炎症性腸疾患(IBD)は腸の慢性炎症性疾患で、腸管上皮バリア(IEB)の機能不全がIBD発症の引き金になると考えられてる。Secretory leukocyte protease inhibitor(SLPI)は、セリンプロテアーゼ阻害剤の一種で、皮膚や肺の組織保護作用に関与していることが知られています。
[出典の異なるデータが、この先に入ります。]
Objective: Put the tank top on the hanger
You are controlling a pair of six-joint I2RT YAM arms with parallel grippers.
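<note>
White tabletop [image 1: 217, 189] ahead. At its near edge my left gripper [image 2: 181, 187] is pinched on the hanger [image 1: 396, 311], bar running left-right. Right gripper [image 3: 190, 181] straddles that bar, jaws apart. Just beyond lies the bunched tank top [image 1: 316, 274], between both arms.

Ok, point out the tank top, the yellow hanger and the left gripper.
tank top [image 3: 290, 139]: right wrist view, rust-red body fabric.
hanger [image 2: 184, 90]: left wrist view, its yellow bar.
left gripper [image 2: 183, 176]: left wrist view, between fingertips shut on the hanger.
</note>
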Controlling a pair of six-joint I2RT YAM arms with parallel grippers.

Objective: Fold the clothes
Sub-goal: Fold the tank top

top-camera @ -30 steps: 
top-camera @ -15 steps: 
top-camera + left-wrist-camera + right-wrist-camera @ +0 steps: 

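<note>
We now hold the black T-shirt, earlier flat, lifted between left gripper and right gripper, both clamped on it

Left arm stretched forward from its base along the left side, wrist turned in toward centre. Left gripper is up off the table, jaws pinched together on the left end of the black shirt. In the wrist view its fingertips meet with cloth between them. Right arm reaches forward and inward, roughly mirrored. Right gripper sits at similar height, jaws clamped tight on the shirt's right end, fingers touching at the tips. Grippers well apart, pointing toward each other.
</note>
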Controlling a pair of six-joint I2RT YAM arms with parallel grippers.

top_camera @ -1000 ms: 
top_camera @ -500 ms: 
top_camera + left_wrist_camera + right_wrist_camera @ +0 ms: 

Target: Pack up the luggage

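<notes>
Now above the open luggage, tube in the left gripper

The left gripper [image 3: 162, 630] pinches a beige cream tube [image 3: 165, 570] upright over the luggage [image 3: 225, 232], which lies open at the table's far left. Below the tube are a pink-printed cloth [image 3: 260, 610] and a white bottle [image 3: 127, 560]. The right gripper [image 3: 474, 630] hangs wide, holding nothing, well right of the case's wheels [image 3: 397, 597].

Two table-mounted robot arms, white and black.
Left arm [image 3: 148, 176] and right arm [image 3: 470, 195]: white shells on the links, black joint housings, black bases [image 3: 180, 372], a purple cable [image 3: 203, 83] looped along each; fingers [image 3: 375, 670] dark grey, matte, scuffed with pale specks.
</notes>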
我々は、リポポリサッカライド (LPS)刺激した大腸癌細胞株とデキストラン硫酸ナトリウム(DSS)投与したマウスの大腸でSLPIが誘導されることを見いだした。SLPI欠損マウスにDSSを投与して大腸炎を誘発させたところ、野生型マウスと比較して重度の炎症が持続した。SLPI欠損マウスの大腸粘膜は、野生型マウスと比較して、好中球の浸潤が著しく炎症性サイトカインのレベルも高い重度の炎症を示した。さらに、SLPI欠損マウスでは好中球エラスターゼ(NE)活性が上昇し、大腸ではIEB機能が著しく低下し、アポトーシス細胞数の増加を伴っていた。重要なことは、DSS誘発大腸炎がプロテアーゼ阻害剤SSR69071とリコンビナントSLPIの投与により改善されることを実証したことである。これらの結果は、SLPIのプロテアーゼ阻害活性が、過剰なNE活性によって引き起こされるIEB機能障害を防ぐことによって大腸炎から保護することを示唆し、腸の恒常性調節におけるSLPIの新規機能およびIBDの治療アプローチに洞察を与えるものである。